WHAT TO PRODUCE →
The copy you produce must repeat each record exactly and contain no pictures.

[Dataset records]
====
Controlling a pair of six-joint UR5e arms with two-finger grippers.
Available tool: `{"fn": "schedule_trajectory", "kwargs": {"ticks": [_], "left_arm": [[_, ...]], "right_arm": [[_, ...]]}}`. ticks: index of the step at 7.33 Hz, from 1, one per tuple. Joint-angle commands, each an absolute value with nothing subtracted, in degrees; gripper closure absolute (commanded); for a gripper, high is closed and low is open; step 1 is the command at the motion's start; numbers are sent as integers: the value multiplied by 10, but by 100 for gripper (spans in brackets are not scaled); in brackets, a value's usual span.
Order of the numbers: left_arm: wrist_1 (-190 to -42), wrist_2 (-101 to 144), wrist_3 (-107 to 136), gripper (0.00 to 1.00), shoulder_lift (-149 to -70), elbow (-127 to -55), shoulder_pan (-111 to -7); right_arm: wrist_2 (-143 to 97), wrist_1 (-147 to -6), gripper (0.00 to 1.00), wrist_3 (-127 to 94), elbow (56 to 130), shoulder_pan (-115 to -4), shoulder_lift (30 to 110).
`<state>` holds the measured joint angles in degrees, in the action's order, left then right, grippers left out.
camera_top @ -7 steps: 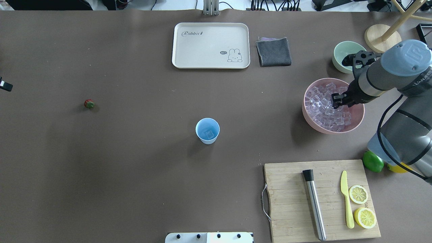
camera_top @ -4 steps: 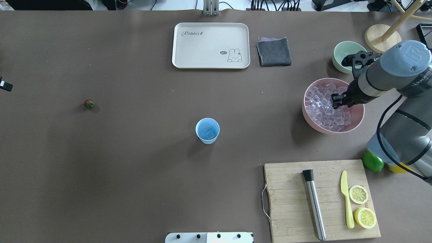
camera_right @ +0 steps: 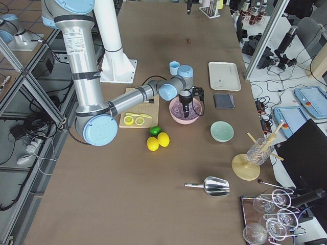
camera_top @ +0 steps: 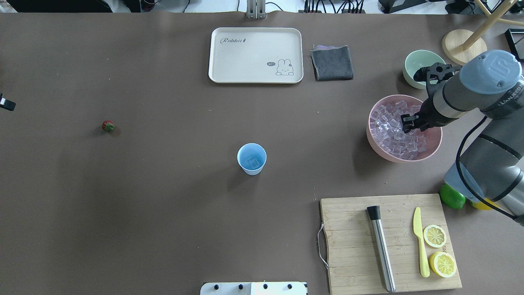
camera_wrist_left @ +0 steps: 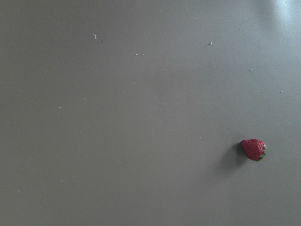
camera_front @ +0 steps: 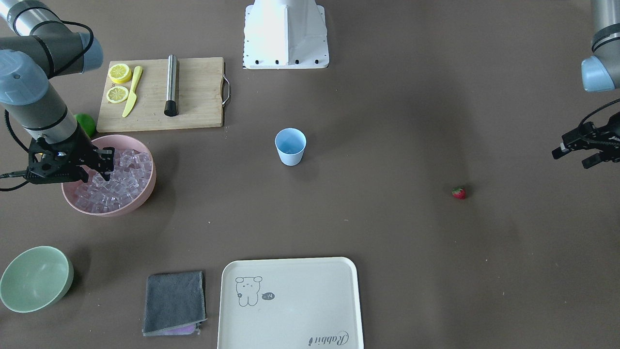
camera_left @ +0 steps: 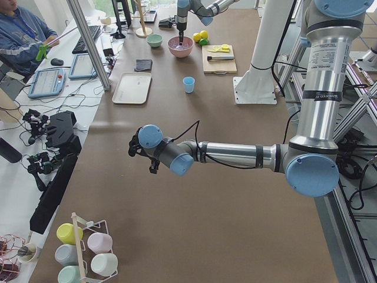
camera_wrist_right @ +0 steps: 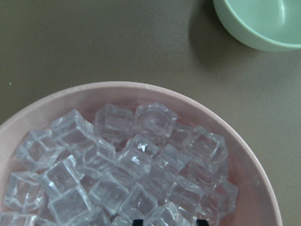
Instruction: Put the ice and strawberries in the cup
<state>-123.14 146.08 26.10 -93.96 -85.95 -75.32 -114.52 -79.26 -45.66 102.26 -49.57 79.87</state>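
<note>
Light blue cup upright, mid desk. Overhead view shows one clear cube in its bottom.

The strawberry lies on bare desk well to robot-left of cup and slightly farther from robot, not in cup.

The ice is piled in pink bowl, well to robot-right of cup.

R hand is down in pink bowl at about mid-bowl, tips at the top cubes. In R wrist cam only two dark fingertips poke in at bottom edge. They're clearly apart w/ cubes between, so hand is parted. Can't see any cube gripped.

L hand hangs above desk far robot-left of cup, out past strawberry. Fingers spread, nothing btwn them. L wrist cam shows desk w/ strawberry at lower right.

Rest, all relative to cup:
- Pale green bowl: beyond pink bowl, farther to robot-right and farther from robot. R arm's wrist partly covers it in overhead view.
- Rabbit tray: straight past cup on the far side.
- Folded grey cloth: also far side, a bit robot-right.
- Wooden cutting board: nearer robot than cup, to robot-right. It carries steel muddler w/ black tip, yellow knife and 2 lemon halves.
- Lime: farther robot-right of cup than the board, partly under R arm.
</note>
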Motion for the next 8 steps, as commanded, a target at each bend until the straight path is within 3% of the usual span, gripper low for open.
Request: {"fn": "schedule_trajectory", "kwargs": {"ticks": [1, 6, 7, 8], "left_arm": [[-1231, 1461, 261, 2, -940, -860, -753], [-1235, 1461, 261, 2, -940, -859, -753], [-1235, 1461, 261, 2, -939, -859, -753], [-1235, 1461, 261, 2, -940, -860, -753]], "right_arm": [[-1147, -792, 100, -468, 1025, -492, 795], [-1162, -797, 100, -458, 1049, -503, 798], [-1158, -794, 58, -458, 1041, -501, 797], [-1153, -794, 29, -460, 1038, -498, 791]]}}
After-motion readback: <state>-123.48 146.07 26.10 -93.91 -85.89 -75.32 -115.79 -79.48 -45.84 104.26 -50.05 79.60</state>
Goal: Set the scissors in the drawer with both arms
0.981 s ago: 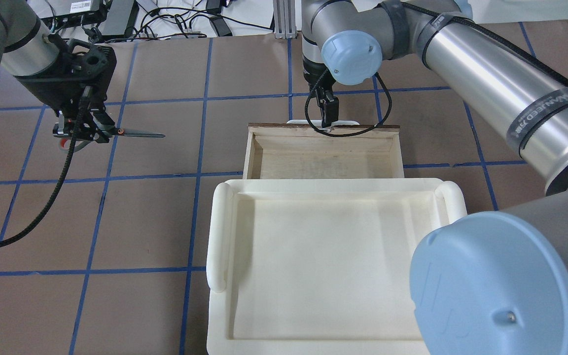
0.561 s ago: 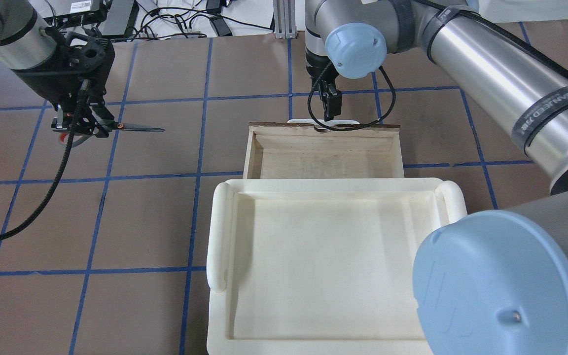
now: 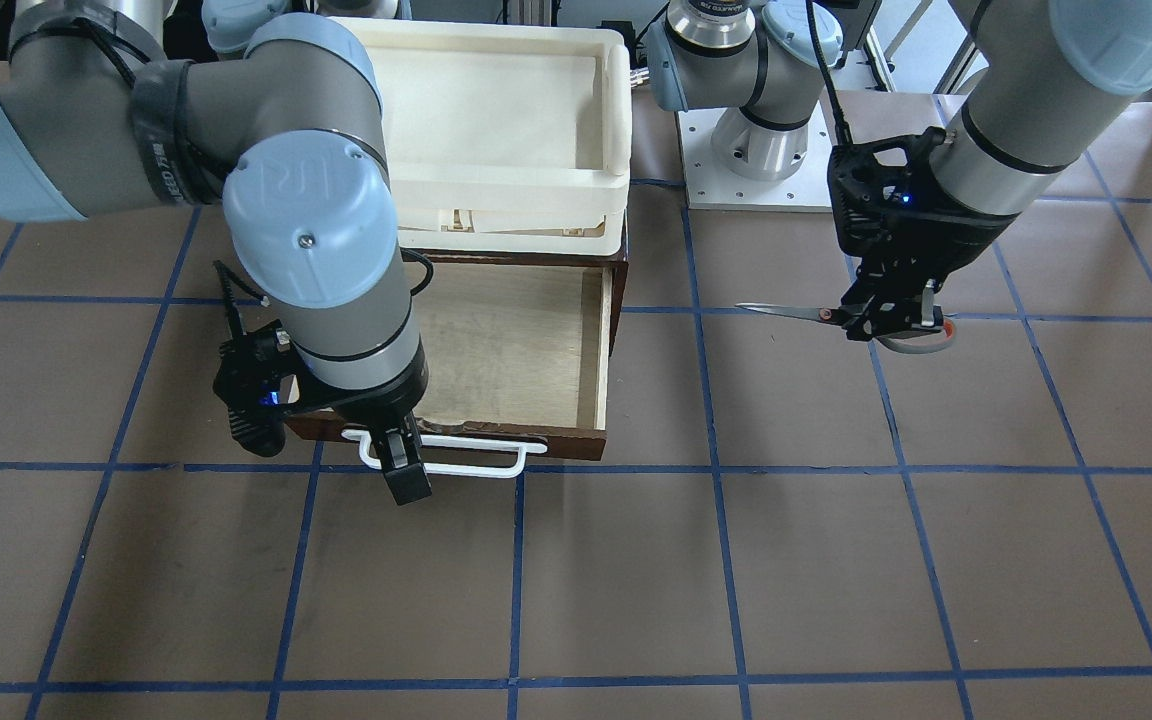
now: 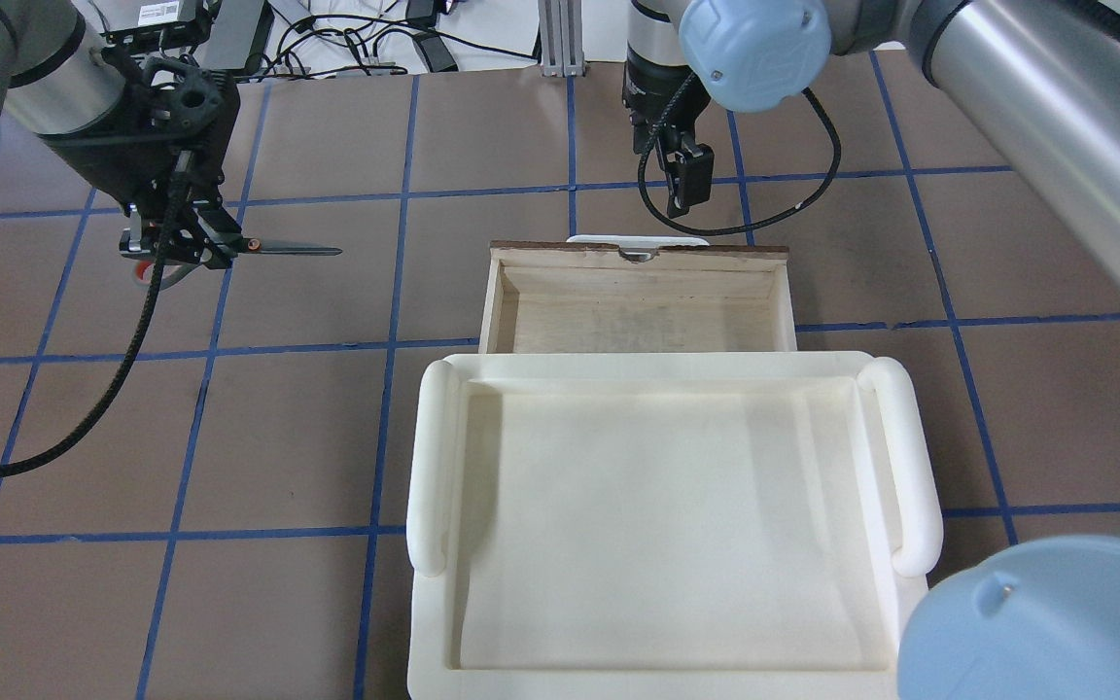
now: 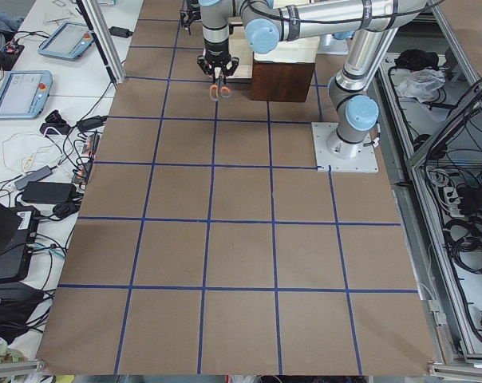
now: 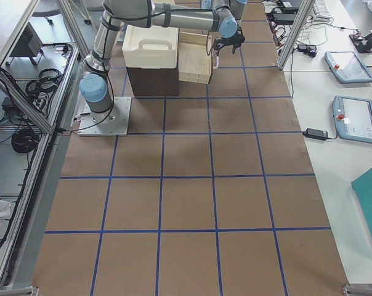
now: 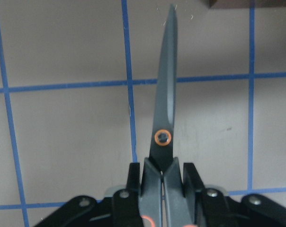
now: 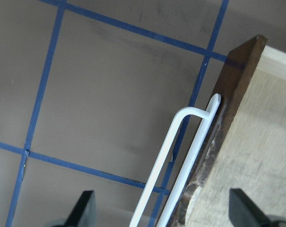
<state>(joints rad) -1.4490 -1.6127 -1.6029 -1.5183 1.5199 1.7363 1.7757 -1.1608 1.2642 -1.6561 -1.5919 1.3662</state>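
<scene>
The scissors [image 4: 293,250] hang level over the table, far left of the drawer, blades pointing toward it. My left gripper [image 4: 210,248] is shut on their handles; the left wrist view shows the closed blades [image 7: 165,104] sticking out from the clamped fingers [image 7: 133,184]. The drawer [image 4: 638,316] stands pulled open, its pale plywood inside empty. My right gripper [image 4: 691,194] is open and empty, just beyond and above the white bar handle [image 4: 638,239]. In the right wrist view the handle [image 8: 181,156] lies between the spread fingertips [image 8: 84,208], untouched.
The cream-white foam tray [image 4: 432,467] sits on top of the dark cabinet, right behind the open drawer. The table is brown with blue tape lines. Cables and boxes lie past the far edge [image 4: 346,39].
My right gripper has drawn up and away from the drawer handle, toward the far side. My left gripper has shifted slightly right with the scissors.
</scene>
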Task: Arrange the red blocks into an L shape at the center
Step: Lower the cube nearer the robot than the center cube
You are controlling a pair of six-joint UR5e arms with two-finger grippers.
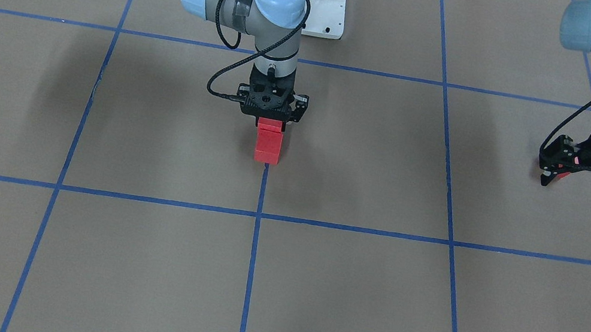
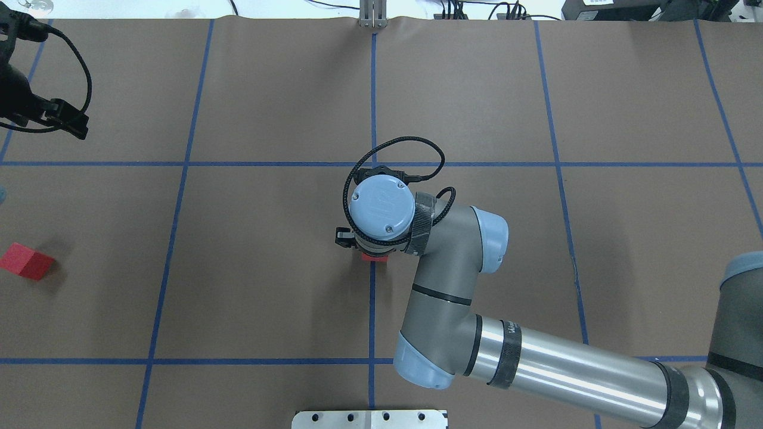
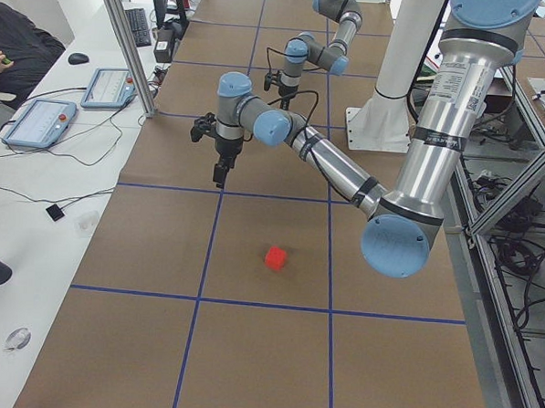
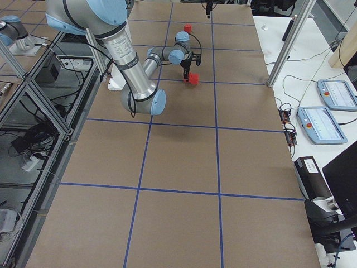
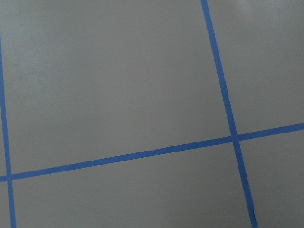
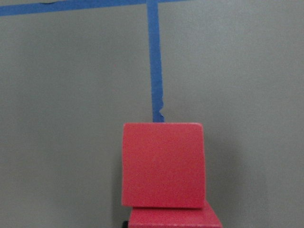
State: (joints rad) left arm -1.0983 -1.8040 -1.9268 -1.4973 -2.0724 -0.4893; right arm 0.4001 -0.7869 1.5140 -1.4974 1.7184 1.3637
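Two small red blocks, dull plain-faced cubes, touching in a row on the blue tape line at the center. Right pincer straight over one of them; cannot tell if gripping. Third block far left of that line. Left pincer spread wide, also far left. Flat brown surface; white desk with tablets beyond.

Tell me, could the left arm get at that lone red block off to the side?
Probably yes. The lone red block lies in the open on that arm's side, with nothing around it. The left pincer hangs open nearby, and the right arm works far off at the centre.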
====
ANSWER FOR THIS EXERCISE →
Controlling a pair of six-joint UR5e arms with two-finger grippers.
Available tool: `{"fn": "schedule_trajectory", "kwargs": {"ticks": [_], "left_arm": [[_, ...]], "right_arm": [[_, ...]]}}`. ticks: index of the step at 7.33 Hz, from 1, one per tuple. Joint-angle commands, each an absolute value with nothing subtracted, in degrees; gripper closure absolute (commanded); for a gripper, high is closed and low is open; step 1 is the command at the motion's start; numbers are sent as integers: the value multiplied by 10, but by 100 for gripper (spans in brackets are not scaled); in brackets, a value's usual span.
Order of the numbers: left_arm: wrist_1 (-190 to -42), wrist_2 (-101 to 144), wrist_3 (-107 to 136), gripper (0.00 to 1.00), shoulder_lift (-149 to -70), elbow (-127 to -55), shoulder_pan (-111 to -7); right_arm: wrist_2 (-143 to 97), wrist_1 (-147 to -6), gripper (0.00 to 1.00), wrist_3 (-127 to 94), elbow (56 to 130), shoulder_pan (-115 to -4), shoulder_lift (30 to 110).
`<state>` holds the measured joint angles in degrees, in the action's order, left then right, grippers left out.
camera_top @ -7 steps: 
camera_top @ -4 steps: 
camera_right @ +0 steps: 
camera_top @ +0 steps: 
camera_wrist_left @ +0 steps: 
camera_front @ +0 steps: 
camera_left @ +0 steps: 
camera_wrist_right @ +0 steps: 
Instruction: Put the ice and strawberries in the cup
<state>-123.14 146.08 26.10 -93.96 -85.95 -75.32 -114.52 -79.26 -45.66 102.26 -49.57 79.87</state>
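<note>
Light blue cup upright, mid desk. Overhead view shows one clear cube in its bottom.

The strawberry lies on bare desk well to robot-left of cup and slightly farther from robot, not in cup.

The ice is piled in pink bowl, well to robot-right of cup.

R hand is down in pink bowl at about mid-bowl, tips at the top cubes. In R wrist cam only two dark fingertips poke in at bottom edge. They're clearly apart w/ cubes between, so hand is parted. Can't see any cube gripped.

L hand hangs above desk far robot-left of cup, out past strawberry. Fingers spread, nothing btwn them. L wrist cam shows desk w/ strawberry at lower right.

Rest, all relative to cup:
- Pale green bowl: beyond pink bowl, farther to robot-right and farther from robot. R arm's wrist partly covers it in overhead view.
- Rabbit tray: straight past cup on the far side.
- Folded grey cloth: also far side, a bit robot-right.
- Wooden cutting board: nearer robot than cup, to robot-right. It carries steel muddler w/ black tip, yellow knife and 2 lemon halves.
- Lime: farther robot-right of cup than the board, partly under R arm.
</note>
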Motion for the next 8 steps, as commanded, a target at each bend until the straight path is within 3% of the usual span, gripper low for open.
Request: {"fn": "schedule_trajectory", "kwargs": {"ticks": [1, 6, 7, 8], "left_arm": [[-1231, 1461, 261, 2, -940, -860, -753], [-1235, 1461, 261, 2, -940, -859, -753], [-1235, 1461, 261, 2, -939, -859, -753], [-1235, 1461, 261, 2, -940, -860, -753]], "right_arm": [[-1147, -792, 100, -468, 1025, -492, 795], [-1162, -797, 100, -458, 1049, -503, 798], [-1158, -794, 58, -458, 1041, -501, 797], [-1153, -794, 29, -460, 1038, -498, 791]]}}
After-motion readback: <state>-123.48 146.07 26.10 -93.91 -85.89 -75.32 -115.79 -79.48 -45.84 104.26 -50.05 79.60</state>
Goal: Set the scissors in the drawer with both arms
0.981 s ago: 
0.561 s ago: 
now: 
now: 
now: 
now: 
now: 
now: 
<state>(joints rad) -1.4490 -1.6127 -1.6029 -1.5183 1.5199 1.7363 1.7757 -1.1608 1.2642 -1.6561 -1.5919 1.3662</state>
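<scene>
The scissors [image 4: 293,250] hang level over the table, far left of the drawer, blades pointing toward it. My left gripper [image 4: 210,248] is shut on their handles; the left wrist view shows the closed blades [image 7: 165,104] sticking out from the clamped fingers [image 7: 133,184]. The drawer [image 4: 638,316] stands pulled open, its pale plywood inside empty. My right gripper [image 4: 691,194] is open and empty, just beyond and above the white bar handle [image 4: 638,239]. In the right wrist view the handle [image 8: 181,156] lies between the spread fingertips [image 8: 84,208], untouched.
The cream-white foam tray [image 4: 432,467] sits on top of the dark cabinet, right behind the open drawer. The table is brown with blue tape lines. Cables and boxes lie past the far edge [image 4: 346,39].
My right gripper has drawn up and away from the drawer handle, toward the far side. My left gripper has shifted slightly right with the scissors.
</scene>
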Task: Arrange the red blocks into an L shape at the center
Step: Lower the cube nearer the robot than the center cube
You are controlling a pair of six-joint UR5e arms with two-finger grippers.
State: (joints rad) left arm -1.0983 -1.8040 -1.9268 -1.4973 -2.0724 -0.4893; right arm 0.4001 -0.7869 1.5140 -1.4974 1.7184 1.3637
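Two small red blocks, dull plain-faced cubes, touching in a row on the blue tape line at the center. Right pincer straight over one of them; cannot tell if gripping. Third block far left of that line. Left pincer spread wide, also far left. Flat brown surface; white desk with tablets beyond.

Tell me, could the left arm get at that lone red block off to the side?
Probably yes. The lone red block lies in the open on that arm's side, with nothing around it. The left pincer hangs open nearby, and the right arm works far off at the centre.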

No more work is needed on this answer.